3) By far the most common variety of negative reviewers of Trumbo are the smug liberals of the mainstream media. Often, these writers are dismissive of the far left from the start and have zero class understanding of history as a point of reference.
Manhola Dargis of the New York Times falls into the category of smug liberal. In her review of Trumbo, she faults the movie for spending too much screen time on Trumbo's family. I disagree. The story needed to be told in human terms, for it was, after all, humans and their families who were the victims of the decade plus terror unleashed during this shameful--though by no means, unique--chapter of American history.
Five years ago, my wife Linda and I spent several days researching her uncle Michael Loew's life on Monhegan Island, located off the coast of Maine. Michael was a successful painter and a lifelong Communist Party member.

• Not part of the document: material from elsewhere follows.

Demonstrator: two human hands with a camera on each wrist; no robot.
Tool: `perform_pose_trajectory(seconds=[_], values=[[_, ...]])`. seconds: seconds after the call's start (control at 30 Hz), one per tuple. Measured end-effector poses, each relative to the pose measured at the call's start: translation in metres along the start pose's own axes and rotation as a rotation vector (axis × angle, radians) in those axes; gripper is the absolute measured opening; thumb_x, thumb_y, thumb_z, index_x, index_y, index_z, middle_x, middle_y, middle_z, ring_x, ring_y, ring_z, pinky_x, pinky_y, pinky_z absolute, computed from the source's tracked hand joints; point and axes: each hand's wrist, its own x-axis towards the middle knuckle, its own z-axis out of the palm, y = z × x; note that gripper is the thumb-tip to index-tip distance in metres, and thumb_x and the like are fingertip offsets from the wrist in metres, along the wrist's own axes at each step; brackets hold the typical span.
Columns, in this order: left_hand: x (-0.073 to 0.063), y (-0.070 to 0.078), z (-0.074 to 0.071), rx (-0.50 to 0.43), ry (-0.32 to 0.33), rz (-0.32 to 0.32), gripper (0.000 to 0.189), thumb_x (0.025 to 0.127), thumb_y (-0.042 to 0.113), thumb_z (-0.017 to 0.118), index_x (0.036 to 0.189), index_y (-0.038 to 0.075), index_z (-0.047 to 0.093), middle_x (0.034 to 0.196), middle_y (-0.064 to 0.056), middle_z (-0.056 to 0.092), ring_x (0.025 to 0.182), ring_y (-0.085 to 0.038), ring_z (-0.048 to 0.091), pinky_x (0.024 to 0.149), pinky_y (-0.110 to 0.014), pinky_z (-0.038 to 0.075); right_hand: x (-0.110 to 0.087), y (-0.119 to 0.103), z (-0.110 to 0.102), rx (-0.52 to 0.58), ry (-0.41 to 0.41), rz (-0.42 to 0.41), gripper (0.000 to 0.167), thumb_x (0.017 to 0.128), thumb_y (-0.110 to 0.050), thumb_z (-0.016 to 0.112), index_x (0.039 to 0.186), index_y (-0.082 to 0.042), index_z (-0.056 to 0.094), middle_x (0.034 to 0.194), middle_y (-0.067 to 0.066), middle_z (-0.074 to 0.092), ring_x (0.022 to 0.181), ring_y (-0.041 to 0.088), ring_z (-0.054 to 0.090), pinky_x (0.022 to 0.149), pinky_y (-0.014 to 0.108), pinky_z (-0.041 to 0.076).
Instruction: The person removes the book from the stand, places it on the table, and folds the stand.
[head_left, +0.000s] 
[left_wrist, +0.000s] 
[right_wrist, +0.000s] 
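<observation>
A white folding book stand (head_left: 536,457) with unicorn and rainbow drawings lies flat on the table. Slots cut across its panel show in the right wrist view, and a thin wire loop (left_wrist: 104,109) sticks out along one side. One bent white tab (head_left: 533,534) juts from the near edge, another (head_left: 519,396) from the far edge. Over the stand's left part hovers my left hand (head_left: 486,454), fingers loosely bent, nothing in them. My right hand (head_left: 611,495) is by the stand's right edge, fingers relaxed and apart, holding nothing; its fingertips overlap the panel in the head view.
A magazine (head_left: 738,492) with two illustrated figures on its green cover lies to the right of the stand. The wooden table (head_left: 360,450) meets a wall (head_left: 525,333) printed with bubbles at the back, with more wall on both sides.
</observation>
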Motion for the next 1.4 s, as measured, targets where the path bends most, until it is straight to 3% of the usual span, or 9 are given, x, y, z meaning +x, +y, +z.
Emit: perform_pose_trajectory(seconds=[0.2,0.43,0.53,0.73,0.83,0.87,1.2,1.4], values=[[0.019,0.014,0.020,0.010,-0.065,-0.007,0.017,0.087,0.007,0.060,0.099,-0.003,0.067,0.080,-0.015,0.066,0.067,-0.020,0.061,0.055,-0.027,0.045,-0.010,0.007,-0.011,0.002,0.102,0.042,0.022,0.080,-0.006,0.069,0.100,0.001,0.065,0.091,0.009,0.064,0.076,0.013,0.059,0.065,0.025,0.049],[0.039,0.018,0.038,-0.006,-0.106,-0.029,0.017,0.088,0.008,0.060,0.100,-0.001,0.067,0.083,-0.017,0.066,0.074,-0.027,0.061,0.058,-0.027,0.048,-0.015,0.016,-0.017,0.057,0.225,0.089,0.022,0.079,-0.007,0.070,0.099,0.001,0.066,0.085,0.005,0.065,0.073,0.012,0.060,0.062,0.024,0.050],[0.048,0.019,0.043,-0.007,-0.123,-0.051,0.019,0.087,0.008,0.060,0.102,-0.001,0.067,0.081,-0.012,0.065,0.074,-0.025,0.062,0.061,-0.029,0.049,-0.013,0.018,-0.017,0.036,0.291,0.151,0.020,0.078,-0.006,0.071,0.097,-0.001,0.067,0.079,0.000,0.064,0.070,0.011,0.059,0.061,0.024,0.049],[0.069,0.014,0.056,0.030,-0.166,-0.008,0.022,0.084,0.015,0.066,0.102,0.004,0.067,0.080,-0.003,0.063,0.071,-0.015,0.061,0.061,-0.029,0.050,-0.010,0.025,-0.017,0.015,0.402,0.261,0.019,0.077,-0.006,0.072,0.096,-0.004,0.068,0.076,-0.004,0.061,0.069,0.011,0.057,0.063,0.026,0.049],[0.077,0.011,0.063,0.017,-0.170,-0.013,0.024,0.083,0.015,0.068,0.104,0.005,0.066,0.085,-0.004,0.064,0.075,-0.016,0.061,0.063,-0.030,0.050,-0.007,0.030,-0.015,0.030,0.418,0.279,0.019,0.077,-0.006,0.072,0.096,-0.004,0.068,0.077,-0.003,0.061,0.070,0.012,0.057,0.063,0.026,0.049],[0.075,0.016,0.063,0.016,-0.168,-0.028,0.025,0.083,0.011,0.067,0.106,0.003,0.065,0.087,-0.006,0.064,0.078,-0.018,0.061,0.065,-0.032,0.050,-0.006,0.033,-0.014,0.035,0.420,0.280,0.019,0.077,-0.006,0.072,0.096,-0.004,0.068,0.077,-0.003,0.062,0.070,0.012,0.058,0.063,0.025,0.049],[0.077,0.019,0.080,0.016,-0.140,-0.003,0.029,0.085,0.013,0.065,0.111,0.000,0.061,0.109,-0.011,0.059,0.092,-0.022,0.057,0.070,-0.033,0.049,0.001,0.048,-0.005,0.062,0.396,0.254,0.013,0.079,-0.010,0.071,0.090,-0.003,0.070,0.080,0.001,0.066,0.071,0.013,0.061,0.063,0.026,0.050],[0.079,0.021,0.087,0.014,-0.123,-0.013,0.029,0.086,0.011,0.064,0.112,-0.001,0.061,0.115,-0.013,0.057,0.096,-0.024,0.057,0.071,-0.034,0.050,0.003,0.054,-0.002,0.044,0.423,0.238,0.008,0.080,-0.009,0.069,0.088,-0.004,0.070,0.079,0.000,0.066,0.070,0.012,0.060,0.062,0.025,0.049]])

The section of the island he lived in was known as "Red Hill." We had a chance to interview a half dozen surviving friends of Michael's, then in their 80s and 90s. I was struck by just how circumspect they still were in discussing events now 60 yeas in the past. They used euphemisms like, "we were very liberal," even though their membership in the Communist Party was a publicly known fact.
There was still palpable fear in their voices. Every one of them had stories of lives destroyed, jobs lost and families ripped apart. It is these kind of stories that Trumbo tells so well.
Guy Miller, Chicago
The risk in not supporting Sanders
IN RESPONSE to "Is Sanders making a political revolution?": The value of the Bernie Sanders campaign is not its complete ideological purity, but the amount of promotion, interest and excitement that Sanders' critiques of U.S. capitalism are generating.
Sanders is effectively using the Democratic Party nomination process as a promotional vehicle to put his anti-Wall Street rhetoric at the center of mainstream U.S. political dialogue. If Sanders were to be running as an independent or on a third-party presidential ticket, his candidacy would be sidelined and his ideas would be suppressed by the corporate media.
The main argument put forward by some on the left against supporting the Sanders campaign seems to be that since Sanders will end up endorsing Clinton if he loses the primary, supporting him and/or helping to organize around him will destroy all future prospects for building a third-party alternative to the Democrats.
While this argument is right to point to historical examples of cooption by the Democrats of left challengers, it makes fairly large logical leaps, assuming somewhat prematurely and without much evidence that every person who supports Sanders in the primary will automatically become a Clinton supporter overnight, and will remain a lifelong Democrat thereafter.
This line of reasoning is belied by the fact that Clinton is herself subject to criticism amongst many progressives for her corporate priorities and widely known support for disastrous policies such as the Iraq war. A Sanders endorsement of Clinton could likely alienate many of his supporters regardless of whether the left takes a stance on the matter.
It is obviously futile to try and take over and remake a party that is so firmly structured around corporate money and used to advance corporate interests. But the risk for the left in going all-out against Sanders at this stage is that we shoot ourselves in the foot by focusing our limited energies more on demonizing Sanders, who holds many views that are worth supporting, than on criticizing Clinton, the presumptive nominee of U.S. neoliberalism, and therefore the embodiment of everything the left should oppose.
For the left to let Clinton off the hook and focus its main attacks on her only left challenger would actually do more to facilitate an exodus of Sanders supporters to Clinton, rather than the opposite.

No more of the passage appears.